Mediziner planen Verfassungsbeschwerde: Klinikärzte wollen umstrittenes Triage-Gesetz kippen

Welcher Patient erhält Platz auf der Intensivstation, wenn Personal und Technik in einer Pandemie nicht reichen? Das sollte das Triage-Gesetz regeln – nun könnte es kassiert werden.

Der Marburger Bund will das umstrittene Triage-Gesetz kippen – und deshalb Verfassungsbeschwerde einlegen. Das teilte die Vorsitzende der Ärztegewerkschaft, Susanne Johna, am Donnerstag mit. Insbesondere Mediziner auf Intensivstationen und in Notaufnahmen seien wegen der aktuellen Regelung verunsichert.

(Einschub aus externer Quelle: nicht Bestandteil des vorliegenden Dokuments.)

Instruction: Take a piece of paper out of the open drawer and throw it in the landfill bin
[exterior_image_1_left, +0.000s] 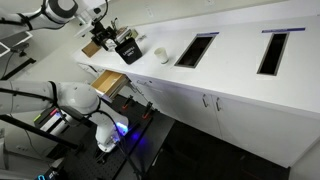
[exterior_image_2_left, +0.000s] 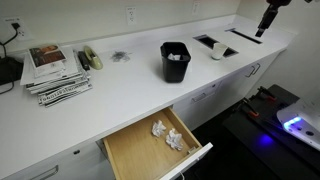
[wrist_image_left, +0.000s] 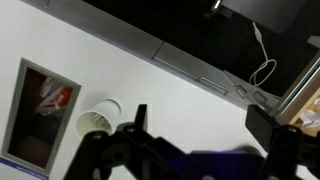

Das Gesetz könne dazu führen, dass Patienten mit höherer Überlebensfähigkeit sterben, weil knappe intensivmedizinische Ressourcen für Patienten mit „deutlich schlechteren Überlebenschancen“ genutzt würden, sagte Johna. „Das widerspricht unserem ärztlichen Ethos, dem Wunsch, möglichst viele Menschenleben zu retten, und dem Grundrecht der Berufsfreiheit.“

Die Triage-Regelung steht seit November 2022 im Infektionsschutzgesetz und gilt, wenn der Grund für Engpässe der Intensivmedizin die Verbreitung einer übertragbaren Krankheit ist, also etwa in einer Pandemie. Dann aber greift das Gesetz für alle Patienten, unabhängig davon, ob sie wegen der Infektion oder anderer Leiden eingeliefert wurden.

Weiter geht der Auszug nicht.